In the fiscal year ending in March, Sony's entertainment division, which includes music, films, and games, accounted for 60% of total revenue, doubling from 30% a decade prior. This strategic emphasis on entertainment represents a departure from Sony's origins as Tokyo Telecommunications Engineering Corporation, founded in 1946 by Akio Morita and Masaru Ibuka, which released Japan's first magnetic tape recorder in 1950 and later became Sony Corporation in 1958. Sony established its presence in the U.S. in the 1960s and over the next three decades became a household name in consumer electronics, producing iconic products such as the Trinitron color TV, the Walkman cassette player, and the world's first CD player.
Sony's involvement with music dates back to the 1960s, with a joint venture with CBS that evolved into Sony Music Entertainment in 1991. However, it was the 1990s that marked a high point for Sony as it entered the gaming console market with the release of the PlayStation in 1994, disrupting the arcade and gaming industry. Since then, Sony has been a dominant force in video game consoles, with the PlayStation 5 outselling competitors like Microsoft's Xbox Series X and Nintendo's Switch, according to Ampere Analysis.
Van Dreunen suggests that Sony is exploring new avenues in gaming beyond consoles, seeking new audiences and distribution methods. "We're currently in a softer period for gaming, which raises the stakes for companies to innovate and grow," he said. Thong notes that Sony has been successful as a profitable platform for third-party publishers to sell video games. Sony has diversified its gaming strategy, including the release of "Helldivers 2" across PlayStation 5 and PC, which sold over 12 million copies within three months of its release, according to Anna Kerr, a research manager for games at Ampere Analytics.

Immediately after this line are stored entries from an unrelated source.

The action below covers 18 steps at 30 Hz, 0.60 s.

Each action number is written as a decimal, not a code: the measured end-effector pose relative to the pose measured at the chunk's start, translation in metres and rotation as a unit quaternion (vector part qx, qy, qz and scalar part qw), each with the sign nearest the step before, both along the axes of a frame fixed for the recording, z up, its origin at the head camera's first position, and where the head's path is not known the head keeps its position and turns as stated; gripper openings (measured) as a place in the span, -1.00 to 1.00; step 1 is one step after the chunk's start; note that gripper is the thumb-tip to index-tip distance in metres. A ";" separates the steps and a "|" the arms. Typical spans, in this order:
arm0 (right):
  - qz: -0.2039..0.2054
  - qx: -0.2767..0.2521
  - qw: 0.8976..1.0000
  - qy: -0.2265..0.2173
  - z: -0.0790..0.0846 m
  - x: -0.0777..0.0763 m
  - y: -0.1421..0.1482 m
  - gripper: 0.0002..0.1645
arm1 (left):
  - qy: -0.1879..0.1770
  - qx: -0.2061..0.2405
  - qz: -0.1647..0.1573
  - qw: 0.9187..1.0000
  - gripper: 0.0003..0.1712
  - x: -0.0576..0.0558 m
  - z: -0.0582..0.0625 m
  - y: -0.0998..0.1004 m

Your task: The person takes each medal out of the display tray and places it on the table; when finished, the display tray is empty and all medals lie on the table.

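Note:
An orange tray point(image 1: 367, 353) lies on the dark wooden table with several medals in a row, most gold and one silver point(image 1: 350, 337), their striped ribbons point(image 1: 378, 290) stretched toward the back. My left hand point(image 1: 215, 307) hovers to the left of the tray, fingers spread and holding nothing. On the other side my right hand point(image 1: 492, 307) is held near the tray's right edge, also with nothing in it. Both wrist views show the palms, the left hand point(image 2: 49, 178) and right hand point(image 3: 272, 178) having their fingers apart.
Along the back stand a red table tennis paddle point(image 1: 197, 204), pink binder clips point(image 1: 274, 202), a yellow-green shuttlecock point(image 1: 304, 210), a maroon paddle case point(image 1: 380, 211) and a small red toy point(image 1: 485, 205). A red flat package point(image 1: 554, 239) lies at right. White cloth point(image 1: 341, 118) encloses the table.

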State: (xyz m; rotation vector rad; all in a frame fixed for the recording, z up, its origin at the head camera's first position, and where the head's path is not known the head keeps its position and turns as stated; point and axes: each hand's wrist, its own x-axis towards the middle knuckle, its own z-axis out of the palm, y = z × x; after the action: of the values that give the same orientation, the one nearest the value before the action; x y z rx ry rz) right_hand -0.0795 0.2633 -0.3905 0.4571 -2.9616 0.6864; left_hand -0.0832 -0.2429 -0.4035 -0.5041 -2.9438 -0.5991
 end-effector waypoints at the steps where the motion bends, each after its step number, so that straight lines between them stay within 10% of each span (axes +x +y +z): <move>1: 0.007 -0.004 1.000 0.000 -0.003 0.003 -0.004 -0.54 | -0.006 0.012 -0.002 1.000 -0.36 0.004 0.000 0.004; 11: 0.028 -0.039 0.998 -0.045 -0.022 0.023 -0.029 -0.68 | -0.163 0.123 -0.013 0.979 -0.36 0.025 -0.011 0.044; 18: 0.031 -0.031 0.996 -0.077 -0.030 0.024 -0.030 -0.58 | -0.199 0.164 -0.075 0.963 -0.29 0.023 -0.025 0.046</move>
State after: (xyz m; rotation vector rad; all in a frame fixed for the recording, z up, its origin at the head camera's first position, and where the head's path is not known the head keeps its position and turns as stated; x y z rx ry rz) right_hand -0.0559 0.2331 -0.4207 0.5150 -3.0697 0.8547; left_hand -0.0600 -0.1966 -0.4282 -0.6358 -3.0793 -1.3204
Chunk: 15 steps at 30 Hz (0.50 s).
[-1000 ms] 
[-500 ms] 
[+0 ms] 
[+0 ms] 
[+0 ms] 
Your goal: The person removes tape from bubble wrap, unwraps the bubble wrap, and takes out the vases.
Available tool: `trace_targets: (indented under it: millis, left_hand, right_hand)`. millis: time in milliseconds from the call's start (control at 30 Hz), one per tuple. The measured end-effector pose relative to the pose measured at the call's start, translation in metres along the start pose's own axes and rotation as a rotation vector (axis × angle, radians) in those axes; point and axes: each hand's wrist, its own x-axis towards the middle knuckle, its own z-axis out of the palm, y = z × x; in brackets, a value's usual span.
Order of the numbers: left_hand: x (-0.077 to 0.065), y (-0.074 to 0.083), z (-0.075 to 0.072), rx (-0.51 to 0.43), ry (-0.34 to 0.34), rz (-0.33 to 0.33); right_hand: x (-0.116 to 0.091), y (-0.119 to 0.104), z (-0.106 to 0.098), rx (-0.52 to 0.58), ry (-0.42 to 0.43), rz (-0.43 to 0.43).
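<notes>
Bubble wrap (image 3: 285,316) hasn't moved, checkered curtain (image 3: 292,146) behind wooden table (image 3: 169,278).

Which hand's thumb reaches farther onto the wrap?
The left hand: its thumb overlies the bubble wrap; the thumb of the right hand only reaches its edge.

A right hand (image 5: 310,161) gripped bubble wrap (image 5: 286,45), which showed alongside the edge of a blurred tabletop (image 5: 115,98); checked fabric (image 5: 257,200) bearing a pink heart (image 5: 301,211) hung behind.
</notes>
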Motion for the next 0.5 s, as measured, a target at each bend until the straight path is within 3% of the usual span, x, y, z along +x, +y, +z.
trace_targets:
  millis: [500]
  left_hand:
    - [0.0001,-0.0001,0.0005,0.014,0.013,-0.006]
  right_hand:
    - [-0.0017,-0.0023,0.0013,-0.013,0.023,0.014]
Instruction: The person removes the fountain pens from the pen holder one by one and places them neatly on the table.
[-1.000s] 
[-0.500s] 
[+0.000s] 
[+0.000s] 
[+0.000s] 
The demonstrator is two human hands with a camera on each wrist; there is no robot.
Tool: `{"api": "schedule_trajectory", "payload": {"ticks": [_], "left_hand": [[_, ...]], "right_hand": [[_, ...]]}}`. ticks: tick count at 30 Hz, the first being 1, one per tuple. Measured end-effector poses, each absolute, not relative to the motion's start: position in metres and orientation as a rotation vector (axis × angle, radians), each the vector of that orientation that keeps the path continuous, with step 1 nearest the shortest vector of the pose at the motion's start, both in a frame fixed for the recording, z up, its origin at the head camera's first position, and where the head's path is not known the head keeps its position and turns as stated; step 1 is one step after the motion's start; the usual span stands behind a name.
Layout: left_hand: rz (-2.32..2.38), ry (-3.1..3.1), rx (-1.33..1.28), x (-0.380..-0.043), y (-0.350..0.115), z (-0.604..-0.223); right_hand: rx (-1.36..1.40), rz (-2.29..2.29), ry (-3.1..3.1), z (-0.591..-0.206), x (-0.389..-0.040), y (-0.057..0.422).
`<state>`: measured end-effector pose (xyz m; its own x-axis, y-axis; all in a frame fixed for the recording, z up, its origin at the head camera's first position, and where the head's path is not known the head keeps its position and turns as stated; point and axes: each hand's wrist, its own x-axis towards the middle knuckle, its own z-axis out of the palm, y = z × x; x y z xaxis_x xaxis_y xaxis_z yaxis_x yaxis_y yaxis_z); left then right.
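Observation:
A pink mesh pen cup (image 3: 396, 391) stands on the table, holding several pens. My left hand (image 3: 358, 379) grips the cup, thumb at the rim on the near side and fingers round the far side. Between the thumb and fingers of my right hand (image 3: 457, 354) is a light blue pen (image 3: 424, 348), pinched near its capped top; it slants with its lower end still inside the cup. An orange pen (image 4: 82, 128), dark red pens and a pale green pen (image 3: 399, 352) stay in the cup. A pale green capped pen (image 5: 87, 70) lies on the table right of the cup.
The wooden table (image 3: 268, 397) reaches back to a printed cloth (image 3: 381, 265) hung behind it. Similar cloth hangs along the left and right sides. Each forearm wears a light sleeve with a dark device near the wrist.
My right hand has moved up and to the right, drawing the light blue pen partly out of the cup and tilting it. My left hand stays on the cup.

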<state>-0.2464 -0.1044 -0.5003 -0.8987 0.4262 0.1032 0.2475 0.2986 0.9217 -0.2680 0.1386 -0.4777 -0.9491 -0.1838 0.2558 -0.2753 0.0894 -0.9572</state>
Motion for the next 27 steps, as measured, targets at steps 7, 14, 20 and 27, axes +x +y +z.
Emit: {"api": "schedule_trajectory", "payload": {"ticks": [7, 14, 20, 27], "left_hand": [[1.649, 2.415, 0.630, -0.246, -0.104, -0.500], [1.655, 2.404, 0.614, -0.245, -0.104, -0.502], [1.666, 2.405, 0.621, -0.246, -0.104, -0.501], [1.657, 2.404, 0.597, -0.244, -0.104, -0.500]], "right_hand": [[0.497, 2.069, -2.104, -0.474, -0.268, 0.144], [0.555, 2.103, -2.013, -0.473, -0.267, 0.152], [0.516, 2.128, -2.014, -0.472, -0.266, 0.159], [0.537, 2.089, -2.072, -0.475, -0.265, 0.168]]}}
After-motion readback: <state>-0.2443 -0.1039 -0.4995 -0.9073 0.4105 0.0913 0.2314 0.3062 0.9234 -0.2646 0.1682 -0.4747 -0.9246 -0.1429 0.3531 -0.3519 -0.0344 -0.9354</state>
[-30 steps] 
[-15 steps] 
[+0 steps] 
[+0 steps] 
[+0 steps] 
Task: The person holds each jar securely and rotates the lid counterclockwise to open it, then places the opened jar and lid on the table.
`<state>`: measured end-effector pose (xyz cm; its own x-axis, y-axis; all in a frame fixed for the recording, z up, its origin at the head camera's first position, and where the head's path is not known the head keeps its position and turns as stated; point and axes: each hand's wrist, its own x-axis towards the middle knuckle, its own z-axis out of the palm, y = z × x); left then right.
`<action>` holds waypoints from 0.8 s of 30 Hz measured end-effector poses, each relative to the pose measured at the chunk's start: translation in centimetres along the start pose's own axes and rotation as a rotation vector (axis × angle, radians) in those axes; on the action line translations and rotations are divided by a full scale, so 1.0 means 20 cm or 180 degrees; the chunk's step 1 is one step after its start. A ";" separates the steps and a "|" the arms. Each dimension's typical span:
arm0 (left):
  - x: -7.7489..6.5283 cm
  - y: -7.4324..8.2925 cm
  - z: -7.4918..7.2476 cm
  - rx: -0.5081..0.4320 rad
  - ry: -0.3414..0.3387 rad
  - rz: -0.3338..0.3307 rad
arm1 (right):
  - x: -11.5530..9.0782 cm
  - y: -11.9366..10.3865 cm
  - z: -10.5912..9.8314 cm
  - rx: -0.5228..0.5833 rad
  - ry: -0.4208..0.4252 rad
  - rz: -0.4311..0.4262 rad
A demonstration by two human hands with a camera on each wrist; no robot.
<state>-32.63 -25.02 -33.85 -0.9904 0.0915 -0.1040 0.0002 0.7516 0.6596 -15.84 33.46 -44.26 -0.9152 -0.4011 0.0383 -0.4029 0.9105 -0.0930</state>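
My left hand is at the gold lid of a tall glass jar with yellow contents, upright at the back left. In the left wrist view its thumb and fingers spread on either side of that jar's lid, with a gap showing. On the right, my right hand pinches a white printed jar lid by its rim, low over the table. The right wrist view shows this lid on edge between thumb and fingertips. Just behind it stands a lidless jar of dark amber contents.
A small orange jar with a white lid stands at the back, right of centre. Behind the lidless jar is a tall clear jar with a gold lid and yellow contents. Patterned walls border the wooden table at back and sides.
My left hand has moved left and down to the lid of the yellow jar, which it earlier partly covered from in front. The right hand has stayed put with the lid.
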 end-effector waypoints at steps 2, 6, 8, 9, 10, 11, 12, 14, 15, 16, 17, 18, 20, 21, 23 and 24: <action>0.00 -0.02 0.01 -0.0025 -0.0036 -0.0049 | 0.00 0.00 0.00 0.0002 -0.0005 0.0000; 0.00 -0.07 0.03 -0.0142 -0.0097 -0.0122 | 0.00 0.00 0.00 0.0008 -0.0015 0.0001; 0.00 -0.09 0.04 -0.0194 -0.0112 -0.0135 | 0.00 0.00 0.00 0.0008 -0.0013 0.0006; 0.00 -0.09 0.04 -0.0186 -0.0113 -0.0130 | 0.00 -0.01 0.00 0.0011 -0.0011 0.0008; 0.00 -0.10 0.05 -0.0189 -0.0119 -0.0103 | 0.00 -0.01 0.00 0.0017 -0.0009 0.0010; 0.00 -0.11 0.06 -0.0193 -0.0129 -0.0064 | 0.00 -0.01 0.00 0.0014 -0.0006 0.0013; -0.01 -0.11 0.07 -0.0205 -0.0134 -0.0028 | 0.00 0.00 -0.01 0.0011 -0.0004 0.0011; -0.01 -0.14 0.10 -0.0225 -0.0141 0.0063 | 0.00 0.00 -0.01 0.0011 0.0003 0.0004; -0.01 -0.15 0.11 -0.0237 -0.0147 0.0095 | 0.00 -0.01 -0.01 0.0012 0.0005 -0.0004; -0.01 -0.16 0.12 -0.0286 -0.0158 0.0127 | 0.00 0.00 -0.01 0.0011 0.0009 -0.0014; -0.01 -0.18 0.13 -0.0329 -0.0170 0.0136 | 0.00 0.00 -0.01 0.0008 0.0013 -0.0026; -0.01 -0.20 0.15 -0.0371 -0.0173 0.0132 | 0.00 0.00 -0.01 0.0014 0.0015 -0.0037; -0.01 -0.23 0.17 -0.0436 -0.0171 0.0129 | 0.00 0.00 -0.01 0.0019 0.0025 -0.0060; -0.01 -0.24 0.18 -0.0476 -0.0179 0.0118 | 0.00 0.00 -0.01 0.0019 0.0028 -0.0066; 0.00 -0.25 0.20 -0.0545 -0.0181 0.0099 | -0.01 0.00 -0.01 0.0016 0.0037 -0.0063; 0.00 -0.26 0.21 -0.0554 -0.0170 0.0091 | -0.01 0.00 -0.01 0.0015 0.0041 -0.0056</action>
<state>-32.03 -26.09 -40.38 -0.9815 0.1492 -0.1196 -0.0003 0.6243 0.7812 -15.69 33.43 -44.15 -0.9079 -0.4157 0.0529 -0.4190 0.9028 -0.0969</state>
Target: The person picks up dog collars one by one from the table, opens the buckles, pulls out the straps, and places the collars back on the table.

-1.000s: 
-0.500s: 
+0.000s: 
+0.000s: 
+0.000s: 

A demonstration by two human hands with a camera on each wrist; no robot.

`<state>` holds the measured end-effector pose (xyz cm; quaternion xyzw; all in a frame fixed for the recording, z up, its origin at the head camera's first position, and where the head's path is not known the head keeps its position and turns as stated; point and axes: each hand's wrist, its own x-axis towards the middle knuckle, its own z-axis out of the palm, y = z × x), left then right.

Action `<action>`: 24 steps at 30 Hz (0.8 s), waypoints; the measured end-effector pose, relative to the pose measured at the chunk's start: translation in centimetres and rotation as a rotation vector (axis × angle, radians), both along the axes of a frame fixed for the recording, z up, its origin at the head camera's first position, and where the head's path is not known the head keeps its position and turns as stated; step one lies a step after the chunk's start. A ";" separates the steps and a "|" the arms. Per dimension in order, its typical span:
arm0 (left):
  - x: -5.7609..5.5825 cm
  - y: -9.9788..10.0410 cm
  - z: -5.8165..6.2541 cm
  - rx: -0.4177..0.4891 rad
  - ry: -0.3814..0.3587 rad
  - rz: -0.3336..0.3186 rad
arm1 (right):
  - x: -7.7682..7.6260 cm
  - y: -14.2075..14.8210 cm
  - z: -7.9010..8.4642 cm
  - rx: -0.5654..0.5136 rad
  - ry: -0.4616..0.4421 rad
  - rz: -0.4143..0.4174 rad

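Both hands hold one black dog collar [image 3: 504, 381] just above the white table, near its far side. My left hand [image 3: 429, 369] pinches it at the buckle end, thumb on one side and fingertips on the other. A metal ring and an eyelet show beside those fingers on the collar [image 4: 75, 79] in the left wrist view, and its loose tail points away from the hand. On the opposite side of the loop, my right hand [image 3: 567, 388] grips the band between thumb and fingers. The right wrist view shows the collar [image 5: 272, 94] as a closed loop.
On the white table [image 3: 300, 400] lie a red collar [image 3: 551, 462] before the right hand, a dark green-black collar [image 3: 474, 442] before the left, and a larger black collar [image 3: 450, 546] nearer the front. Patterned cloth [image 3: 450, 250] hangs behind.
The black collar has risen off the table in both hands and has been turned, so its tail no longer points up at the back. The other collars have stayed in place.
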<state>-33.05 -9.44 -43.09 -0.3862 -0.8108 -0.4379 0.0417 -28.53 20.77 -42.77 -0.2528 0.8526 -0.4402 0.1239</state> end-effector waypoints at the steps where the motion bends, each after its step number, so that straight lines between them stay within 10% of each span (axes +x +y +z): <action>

In November, Sony reported a 69% increase in net quarterly profit, partly driven by its gaming segment. The company has experienced consistently strong financial quarters this year, fueled by the profitability of its games. Sony is also in discussions to acquire Kadokawa, a Japanese video game powerhouse known for producing the popular game "Elden Ring."
Despite some setbacks, such as the underwhelming reception of the "Concord" video game and the latest Spider-Man film, these are seen as trial and error efforts and manageable costs for a company that has allocated 1.8 trillion yen ($11 billion) for acquisitions and stock buybacks through March 2027. At Sony's annual investor conference in May, Chief Executive Kenichiro Yoshida emphasized the company's embrace of a "creative entertainment vision."
Sony's transition to an entertainment company was not guaranteed, with Thong acknowledging the company's "substantial pain" over the years. However, van Dreunen points out that Sony has seized opportunities to bring more of its IP to the big screen, as evidenced by the success of "The Last of Us" and the film adaptation of "Uncharted," a video game franchise first published by Sony in 2007. Sony also plans to adapt the "God of War" video game franchise, first published in 2005, into a film next year.
While Sony remains in the electronics business, particularly with its image sensors used by companies like Apple and its high-end cameras, it has moved away from being a mass consumer electronics company. By 2025, Sony intends to spin off its online banking and insurance units, further focusing on its entertainment offerings. Sony's stock has risen almost 18% in the past month, outperforming entertainment giants like Disney and Netflix, and has been boosted by investor interest in the Nasdaq, which recently crossed the 20,000 mark for the first time.